Task brief = The full listing is to be written out again, unchanged.

--- --- ---

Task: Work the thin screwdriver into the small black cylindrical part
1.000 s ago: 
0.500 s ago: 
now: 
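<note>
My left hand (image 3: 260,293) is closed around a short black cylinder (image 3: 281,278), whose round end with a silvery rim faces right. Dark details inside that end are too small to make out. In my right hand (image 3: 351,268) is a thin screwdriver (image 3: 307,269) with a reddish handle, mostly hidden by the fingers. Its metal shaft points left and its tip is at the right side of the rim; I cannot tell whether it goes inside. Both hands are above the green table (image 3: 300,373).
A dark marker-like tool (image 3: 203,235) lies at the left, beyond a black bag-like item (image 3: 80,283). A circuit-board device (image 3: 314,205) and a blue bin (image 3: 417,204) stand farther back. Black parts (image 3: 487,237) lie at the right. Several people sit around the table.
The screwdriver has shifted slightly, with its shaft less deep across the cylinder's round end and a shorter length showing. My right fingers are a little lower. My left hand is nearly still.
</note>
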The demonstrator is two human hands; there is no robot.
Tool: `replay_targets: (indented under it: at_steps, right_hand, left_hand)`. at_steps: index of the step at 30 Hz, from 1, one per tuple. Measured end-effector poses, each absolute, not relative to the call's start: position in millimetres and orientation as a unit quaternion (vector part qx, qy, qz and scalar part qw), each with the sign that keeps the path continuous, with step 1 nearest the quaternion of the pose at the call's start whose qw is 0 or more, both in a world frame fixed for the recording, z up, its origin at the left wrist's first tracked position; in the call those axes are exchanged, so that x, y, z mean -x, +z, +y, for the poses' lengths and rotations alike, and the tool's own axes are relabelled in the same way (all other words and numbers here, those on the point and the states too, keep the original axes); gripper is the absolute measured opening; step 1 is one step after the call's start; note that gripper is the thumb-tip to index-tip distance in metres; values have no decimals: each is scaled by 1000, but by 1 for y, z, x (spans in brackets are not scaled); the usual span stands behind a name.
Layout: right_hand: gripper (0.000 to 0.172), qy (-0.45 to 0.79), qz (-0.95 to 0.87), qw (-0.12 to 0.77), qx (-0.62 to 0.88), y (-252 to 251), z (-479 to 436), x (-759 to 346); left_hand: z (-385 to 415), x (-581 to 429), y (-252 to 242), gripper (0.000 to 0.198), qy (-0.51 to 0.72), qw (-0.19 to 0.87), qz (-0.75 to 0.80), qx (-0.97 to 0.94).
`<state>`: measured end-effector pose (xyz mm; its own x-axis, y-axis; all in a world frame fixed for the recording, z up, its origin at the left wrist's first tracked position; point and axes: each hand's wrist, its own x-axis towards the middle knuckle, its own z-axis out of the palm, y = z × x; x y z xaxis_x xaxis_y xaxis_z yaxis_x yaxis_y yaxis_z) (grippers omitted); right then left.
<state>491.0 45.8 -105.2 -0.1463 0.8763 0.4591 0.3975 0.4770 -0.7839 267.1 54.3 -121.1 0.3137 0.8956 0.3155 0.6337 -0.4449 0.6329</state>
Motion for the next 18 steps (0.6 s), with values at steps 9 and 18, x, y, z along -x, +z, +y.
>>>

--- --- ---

Answer below =
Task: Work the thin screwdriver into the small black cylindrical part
1.000 s ago: 
0.500 s ago: 
now: 
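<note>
My left hand (image 3: 260,293) is closed around a short black cylinder (image 3: 281,278), whose round end with a silvery rim faces right. Dark details inside that end are too small to make out. In my right hand (image 3: 351,268) is a thin screwdriver (image 3: 307,269) with a reddish handle, mostly hidden by the fingers. Its metal shaft points left and its tip is at the right side of the rim; I cannot tell whether it goes inside. Both hands are above the green table (image 3: 300,373).
A dark marker-like tool (image 3: 203,235) lies at the left, beyond a black bag-like item (image 3: 80,283). A circuit-board device (image 3: 314,205) and a blue bin (image 3: 417,204) stand farther back. Black parts (image 3: 487,237) lie at the right. Several people sit around the table.
The screwdriver has shifted slightly, with its shaft less deep across the cylinder's round end and a shorter length showing. My right fingers are a little lower. My left hand is nearly still.
</note>
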The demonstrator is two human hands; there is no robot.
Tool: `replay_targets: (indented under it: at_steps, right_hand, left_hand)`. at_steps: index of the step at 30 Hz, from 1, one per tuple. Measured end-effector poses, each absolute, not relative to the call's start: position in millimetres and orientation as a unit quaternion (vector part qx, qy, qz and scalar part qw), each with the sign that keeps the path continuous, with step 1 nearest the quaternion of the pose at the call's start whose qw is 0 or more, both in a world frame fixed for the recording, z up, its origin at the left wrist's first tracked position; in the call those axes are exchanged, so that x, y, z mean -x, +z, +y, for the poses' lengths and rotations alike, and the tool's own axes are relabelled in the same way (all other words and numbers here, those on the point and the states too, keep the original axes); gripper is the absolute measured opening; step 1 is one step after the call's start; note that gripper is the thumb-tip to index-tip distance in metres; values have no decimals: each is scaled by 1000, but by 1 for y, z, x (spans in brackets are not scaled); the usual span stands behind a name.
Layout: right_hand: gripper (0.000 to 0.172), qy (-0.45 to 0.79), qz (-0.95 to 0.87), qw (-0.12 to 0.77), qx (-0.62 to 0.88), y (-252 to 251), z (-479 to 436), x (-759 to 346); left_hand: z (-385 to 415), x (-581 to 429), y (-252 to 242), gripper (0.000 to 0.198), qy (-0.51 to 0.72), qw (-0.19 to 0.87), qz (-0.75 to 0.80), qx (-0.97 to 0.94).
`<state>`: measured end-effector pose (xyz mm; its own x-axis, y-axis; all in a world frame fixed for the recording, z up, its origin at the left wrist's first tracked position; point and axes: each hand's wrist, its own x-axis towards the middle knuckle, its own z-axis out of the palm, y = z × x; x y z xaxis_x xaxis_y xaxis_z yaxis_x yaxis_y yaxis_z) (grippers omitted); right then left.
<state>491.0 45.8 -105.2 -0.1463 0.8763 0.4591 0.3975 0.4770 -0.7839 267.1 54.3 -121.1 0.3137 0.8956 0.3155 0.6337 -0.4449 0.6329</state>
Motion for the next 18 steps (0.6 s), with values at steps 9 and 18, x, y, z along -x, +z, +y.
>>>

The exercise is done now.